Find the line containing "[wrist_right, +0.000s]" in the records below. Copy exactly that line and each one after it, ending at the line containing "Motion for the", and nothing more.

(Dataset records)

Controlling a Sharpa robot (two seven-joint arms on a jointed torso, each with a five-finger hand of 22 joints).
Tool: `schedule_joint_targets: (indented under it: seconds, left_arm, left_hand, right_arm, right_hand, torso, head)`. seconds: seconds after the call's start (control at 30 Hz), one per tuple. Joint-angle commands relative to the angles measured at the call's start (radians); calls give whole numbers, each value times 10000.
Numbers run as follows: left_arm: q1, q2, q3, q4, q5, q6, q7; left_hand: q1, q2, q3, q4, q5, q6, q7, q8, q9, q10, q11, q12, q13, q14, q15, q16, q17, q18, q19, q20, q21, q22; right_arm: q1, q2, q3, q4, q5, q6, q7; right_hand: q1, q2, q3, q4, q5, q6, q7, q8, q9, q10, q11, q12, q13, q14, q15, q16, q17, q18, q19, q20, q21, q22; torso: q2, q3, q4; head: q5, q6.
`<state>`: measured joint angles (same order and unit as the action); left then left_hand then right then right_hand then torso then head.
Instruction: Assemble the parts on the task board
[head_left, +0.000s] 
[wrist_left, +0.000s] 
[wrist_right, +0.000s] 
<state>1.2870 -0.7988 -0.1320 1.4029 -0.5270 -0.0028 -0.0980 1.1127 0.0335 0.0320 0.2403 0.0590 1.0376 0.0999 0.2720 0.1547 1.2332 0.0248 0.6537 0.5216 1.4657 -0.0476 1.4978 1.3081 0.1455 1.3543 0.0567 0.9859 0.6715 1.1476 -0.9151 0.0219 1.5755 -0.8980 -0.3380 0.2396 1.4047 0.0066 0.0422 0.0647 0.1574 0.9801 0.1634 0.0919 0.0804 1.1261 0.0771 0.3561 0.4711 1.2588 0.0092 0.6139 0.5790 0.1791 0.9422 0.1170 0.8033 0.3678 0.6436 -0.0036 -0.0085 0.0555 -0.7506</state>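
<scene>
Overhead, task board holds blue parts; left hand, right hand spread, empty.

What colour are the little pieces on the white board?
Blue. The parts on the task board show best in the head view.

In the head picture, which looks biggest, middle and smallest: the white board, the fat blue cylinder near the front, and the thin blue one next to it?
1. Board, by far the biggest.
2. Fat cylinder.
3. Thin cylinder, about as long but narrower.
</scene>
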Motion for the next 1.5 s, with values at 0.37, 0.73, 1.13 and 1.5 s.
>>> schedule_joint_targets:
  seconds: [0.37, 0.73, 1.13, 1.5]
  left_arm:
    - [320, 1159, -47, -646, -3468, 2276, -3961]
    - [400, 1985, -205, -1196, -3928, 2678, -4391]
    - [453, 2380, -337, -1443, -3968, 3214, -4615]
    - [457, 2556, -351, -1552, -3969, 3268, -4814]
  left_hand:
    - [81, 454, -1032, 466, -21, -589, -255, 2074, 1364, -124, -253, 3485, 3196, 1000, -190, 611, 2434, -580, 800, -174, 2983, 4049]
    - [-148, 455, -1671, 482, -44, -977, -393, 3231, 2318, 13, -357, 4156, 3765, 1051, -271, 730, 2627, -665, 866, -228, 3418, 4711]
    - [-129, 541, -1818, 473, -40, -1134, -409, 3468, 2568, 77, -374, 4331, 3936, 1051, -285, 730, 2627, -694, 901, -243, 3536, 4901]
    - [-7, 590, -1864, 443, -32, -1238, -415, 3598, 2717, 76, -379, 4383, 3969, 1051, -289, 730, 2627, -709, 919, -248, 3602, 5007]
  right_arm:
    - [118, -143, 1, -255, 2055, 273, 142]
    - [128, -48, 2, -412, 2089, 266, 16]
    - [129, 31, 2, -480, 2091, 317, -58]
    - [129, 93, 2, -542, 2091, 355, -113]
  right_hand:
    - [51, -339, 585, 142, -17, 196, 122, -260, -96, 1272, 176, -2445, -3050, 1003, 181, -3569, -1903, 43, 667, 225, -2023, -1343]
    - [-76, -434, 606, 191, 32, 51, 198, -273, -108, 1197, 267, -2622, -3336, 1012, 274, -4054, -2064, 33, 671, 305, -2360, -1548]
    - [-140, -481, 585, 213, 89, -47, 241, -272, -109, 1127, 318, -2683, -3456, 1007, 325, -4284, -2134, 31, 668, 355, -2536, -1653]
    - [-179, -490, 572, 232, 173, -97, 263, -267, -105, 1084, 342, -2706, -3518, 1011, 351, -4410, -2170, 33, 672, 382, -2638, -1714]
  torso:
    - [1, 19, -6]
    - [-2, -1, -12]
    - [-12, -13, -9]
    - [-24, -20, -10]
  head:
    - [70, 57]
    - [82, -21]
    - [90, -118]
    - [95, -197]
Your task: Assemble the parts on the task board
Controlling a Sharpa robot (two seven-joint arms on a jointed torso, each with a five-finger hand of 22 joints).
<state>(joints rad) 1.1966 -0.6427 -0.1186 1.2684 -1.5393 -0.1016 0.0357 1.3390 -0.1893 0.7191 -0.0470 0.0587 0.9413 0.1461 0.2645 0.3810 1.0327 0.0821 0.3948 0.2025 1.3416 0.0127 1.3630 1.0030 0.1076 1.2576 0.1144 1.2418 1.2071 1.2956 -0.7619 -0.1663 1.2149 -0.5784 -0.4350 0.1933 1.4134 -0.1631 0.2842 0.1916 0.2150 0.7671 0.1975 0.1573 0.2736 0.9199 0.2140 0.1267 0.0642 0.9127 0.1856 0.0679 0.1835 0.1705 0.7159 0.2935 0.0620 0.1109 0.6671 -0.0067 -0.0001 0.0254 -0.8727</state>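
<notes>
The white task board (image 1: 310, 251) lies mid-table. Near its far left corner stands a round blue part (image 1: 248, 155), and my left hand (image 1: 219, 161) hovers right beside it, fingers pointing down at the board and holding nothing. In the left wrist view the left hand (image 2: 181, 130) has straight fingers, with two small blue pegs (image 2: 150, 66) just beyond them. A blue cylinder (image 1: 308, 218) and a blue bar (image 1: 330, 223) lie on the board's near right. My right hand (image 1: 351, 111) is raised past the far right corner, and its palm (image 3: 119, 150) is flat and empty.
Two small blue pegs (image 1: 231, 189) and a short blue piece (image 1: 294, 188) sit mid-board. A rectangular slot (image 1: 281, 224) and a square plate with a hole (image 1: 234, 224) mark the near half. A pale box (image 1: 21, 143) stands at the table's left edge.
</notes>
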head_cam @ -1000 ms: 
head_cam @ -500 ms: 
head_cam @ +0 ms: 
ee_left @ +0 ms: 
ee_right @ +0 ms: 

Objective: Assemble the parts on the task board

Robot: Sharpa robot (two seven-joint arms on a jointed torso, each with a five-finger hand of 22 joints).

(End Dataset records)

**Exercise response**
[wrist_right, +0.000s] 
<state>1.2870 -0.7988 -0.1320 1.4029 -0.5270 -0.0028 -0.0980 1.1127 0.0335 0.0320 0.2403 0.0590 1.0376 0.0999 0.2720 0.1547 1.2332 0.0248 0.6537 0.5216 1.4657 -0.0476 1.4978 1.3081 0.1455 1.3543 0.0567 0.9859 0.6715 1.1476 -0.9151 0.0219 1.5755 -0.8980 -0.3380 0.2396 1.4047 0.0066 0.0422 0.0647 0.1574 0.9801 0.1634 0.0919 0.0804 1.1261 0.0771 0.3561 0.4711 1.2588 0.0092 0.6139 0.5790 0.1791 0.9422 0.1170 0.8033 0.3678 0.6436 -0.0036 -0.0085 0.0555 -0.7506</state>
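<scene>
Overhead, task board holds blue parts; left hand, right hand spread, empty.

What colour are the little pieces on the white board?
Blue. The parts on the task board show best in the head view.

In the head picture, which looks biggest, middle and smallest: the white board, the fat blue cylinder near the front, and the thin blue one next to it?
1. Board, by far the biggest.
2. Fat cylinder.
3. Thin cylinder, about as long but narrower.
</scene>
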Motion for the next 1.5 s, with values at 0.37, 0.73, 1.13 and 1.5 s.

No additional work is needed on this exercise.